Task to complete —
From the listing below, output the lines between the one with "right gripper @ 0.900" and the one with "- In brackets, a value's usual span", including those two, and nothing else. Pictures are not copied.

Data extract —
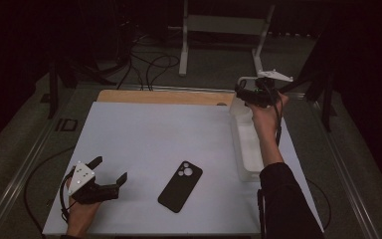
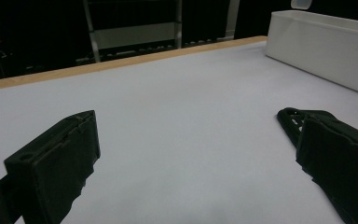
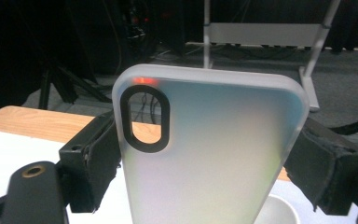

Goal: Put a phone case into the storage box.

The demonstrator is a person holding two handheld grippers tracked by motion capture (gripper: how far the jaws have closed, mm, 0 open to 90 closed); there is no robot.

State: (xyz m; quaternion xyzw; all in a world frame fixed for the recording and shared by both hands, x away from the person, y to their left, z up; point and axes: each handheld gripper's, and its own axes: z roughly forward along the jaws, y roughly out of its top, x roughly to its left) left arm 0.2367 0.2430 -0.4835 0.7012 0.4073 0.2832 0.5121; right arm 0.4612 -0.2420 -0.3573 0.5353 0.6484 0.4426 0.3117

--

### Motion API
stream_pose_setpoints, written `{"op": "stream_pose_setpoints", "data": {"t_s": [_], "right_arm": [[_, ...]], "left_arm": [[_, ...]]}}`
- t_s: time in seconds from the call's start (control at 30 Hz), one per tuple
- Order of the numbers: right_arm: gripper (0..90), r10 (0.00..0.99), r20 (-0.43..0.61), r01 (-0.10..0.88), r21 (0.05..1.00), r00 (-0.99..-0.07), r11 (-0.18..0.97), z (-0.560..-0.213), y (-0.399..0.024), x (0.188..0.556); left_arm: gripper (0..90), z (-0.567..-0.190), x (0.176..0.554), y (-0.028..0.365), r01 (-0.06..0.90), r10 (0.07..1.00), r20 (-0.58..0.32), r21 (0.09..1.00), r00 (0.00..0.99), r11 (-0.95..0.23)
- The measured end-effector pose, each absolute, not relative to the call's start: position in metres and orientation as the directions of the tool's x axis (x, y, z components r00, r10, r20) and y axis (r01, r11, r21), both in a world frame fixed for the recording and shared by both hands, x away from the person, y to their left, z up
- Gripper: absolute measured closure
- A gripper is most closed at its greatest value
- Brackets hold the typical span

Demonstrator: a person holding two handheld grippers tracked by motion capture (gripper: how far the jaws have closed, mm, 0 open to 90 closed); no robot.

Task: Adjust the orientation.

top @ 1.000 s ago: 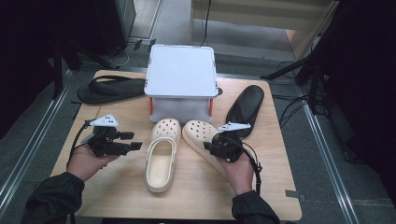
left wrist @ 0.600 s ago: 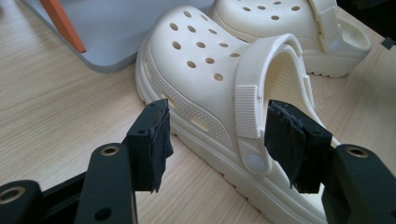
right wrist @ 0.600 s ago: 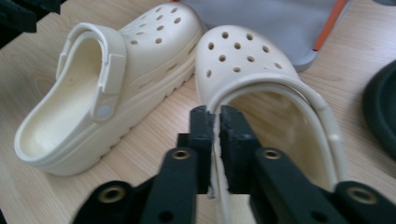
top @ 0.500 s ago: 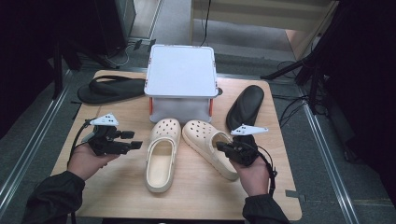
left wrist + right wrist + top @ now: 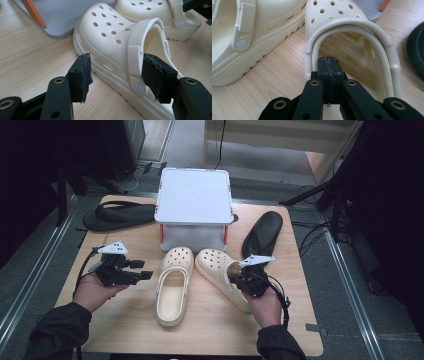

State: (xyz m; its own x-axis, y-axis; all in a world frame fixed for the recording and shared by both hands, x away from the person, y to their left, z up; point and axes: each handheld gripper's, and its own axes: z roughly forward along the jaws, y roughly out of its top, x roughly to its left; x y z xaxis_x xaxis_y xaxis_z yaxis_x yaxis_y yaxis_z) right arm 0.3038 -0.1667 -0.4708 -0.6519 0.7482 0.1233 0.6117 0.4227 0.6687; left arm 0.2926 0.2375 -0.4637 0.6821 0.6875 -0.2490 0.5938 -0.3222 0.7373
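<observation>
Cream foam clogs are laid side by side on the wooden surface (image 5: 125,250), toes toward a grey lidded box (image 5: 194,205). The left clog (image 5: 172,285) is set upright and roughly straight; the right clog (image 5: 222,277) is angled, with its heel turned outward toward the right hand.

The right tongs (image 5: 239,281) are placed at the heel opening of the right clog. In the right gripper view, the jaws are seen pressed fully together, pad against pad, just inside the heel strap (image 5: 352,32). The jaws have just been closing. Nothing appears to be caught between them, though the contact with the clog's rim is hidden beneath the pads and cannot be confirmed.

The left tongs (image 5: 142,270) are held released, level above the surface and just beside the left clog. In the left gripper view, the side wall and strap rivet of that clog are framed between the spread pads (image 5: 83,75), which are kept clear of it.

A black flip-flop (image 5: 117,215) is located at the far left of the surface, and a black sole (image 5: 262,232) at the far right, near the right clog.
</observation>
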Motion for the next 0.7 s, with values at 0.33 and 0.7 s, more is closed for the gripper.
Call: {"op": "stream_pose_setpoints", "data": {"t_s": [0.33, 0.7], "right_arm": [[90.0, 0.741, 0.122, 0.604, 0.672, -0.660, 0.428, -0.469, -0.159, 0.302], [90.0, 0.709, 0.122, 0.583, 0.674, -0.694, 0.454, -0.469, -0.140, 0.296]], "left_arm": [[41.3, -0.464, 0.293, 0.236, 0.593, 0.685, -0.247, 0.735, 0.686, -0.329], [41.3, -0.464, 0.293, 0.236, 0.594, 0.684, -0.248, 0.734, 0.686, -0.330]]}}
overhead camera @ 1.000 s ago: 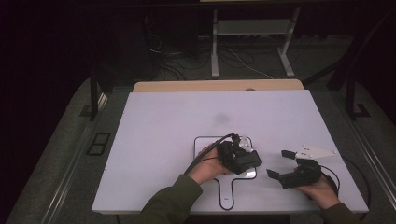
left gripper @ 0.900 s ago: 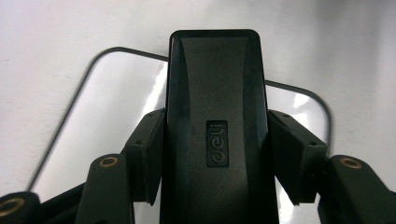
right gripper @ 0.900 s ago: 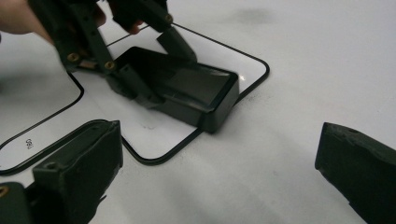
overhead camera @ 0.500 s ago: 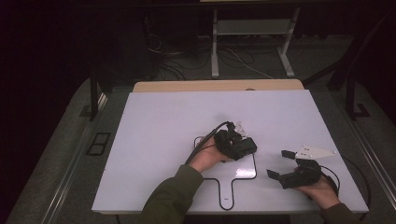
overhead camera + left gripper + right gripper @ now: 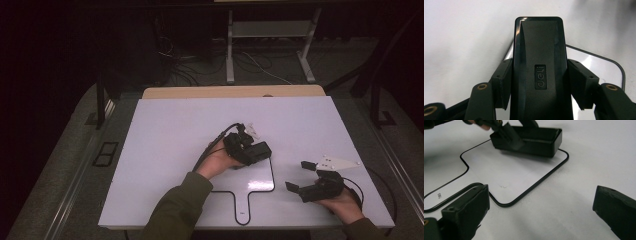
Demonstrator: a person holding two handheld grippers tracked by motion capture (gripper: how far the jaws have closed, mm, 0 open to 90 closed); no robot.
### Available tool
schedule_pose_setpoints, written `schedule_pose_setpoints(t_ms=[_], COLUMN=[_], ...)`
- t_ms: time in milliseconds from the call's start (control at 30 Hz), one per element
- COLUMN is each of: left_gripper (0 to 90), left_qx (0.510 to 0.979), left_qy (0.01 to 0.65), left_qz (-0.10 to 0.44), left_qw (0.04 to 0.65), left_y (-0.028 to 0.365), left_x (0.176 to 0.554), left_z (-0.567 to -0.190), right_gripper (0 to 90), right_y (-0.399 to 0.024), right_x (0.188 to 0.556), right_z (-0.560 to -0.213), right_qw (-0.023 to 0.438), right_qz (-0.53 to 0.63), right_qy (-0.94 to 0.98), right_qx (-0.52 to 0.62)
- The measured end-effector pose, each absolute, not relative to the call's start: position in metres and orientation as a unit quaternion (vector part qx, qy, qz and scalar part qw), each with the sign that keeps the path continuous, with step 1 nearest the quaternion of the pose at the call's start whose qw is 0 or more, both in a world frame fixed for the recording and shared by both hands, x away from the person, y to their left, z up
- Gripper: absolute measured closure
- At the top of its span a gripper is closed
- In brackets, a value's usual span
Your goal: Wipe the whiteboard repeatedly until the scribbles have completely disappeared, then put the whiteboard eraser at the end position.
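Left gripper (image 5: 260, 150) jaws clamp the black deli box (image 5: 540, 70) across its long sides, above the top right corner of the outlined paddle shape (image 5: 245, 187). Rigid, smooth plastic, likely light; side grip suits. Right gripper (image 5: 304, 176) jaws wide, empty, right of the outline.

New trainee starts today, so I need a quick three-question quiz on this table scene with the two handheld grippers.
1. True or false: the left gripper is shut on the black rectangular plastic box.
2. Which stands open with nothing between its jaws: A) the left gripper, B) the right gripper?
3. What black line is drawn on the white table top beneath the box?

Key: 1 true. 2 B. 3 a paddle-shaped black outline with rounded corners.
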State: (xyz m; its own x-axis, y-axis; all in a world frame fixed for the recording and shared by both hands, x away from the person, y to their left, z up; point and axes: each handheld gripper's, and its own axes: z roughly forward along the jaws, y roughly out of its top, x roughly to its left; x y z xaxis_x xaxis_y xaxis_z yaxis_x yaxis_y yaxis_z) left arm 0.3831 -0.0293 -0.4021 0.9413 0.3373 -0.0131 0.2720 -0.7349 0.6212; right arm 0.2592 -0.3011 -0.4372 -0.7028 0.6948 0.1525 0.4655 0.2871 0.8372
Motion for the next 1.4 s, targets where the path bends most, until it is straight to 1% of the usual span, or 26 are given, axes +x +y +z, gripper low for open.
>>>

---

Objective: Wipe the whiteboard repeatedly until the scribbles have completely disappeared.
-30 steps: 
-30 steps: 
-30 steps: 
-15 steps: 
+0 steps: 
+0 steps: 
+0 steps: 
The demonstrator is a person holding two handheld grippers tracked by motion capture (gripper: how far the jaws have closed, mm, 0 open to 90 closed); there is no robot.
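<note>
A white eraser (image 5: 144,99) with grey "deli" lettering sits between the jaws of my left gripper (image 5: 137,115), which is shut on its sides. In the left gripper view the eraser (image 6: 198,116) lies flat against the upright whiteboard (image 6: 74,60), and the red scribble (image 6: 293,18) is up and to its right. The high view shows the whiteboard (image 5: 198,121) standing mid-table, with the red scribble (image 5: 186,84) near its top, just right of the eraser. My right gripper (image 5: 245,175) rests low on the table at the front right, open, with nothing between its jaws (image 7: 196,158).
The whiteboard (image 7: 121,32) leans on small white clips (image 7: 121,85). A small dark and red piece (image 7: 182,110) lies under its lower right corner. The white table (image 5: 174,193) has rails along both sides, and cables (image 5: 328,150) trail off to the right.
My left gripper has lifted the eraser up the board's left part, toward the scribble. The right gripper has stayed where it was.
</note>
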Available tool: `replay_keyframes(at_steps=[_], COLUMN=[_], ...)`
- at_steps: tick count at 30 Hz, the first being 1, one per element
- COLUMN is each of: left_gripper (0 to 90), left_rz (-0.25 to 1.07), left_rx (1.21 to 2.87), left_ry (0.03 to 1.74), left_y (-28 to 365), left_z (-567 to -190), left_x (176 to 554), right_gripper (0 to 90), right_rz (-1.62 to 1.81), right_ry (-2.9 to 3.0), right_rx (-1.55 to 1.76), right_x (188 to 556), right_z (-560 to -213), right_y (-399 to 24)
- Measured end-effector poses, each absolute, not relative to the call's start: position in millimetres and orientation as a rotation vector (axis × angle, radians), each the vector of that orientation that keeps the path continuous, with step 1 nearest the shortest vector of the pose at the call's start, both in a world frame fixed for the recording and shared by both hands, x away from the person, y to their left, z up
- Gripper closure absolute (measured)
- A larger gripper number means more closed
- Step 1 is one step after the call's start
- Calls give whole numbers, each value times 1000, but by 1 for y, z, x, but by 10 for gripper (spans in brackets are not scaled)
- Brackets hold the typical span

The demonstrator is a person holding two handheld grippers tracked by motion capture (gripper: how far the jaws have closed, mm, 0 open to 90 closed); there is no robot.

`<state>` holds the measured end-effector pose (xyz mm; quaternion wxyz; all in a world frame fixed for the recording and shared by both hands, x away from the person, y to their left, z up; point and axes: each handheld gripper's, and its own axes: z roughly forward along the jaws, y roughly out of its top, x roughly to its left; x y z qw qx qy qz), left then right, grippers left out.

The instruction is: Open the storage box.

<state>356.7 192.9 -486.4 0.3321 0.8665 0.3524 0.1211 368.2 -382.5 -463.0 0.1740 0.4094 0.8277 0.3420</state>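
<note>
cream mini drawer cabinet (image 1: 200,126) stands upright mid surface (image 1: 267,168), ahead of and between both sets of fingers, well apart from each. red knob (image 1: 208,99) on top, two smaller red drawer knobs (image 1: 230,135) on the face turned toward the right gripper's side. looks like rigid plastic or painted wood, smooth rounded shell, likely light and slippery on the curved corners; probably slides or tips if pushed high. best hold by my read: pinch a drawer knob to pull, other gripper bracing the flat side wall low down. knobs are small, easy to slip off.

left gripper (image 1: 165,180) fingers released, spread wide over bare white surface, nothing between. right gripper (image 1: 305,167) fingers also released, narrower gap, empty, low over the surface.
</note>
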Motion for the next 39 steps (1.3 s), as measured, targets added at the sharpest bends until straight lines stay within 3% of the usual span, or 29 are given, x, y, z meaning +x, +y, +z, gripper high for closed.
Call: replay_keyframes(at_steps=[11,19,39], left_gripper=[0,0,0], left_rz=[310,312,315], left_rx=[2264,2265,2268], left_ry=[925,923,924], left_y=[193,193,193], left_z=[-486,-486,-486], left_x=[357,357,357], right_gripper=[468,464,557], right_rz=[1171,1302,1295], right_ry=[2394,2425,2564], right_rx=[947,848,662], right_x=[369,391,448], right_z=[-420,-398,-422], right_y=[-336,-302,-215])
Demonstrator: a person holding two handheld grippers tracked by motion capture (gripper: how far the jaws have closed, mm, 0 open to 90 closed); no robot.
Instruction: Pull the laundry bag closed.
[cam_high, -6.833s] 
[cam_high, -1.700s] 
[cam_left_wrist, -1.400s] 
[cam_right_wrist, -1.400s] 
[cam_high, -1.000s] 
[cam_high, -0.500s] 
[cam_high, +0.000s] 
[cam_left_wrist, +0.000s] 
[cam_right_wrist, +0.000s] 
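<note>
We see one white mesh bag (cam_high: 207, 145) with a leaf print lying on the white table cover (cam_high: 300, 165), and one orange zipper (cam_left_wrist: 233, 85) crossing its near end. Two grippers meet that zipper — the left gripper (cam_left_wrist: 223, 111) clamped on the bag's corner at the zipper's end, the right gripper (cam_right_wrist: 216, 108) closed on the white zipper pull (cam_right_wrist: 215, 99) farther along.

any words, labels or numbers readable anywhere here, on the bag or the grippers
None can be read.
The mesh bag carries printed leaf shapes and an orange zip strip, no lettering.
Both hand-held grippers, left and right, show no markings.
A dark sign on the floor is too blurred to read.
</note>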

Answer box —
right gripper @ 0.900 s ago: 
overhead camera @ 0.500 s ago: 
overhead camera + left gripper + right gripper @ now: 
Demonstrator: a person holding two handheld grippers tracked by motion capture (gripper: how far the jaws have closed, mm, 0 open to 90 closed); no robot.
### Available tool
schedule_pose_setpoints, written `schedule_pose_setpoints(t_ms=[_], COLUMN=[_], ...)`
- t_ms: time in milliseconds from the call's start (control at 30 Hz), one per element
- COLUMN is each of: left_gripper (0 to 90), left_qx (0.510 to 0.979), left_qy (0.01 to 0.65), left_qz (-0.10 to 0.44), left_qw (0.04 to 0.65), left_y (-0.028 to 0.365), left_x (0.176 to 0.554), left_z (-0.567 to -0.190), right_gripper (0 to 90), right_y (-0.399 to 0.024), right_x (0.188 to 0.556), right_z (-0.560 to -0.213), right_qw (-0.023 to 0.438), right_qz (-0.53 to 0.63), right_qy (-0.94 to 0.98), right_qx (-0.52 to 0.62)
- The measured end-effector pose, each absolute, not relative to the call's start: position in metres and orientation as a unit quaternion (vector part qx, qy, qz and scalar part qw), each with the sign that keeps the path continuous, with step 1 nearest the quaternion of the pose at the call's start whose qw is 0 or more, both in a world frame fixed for the recording and shared by both hands, x away from the person, y to their left, z up
- Gripper: absolute measured closure
- At the top of its span a gripper is closed
- In brackets, a value's usual span

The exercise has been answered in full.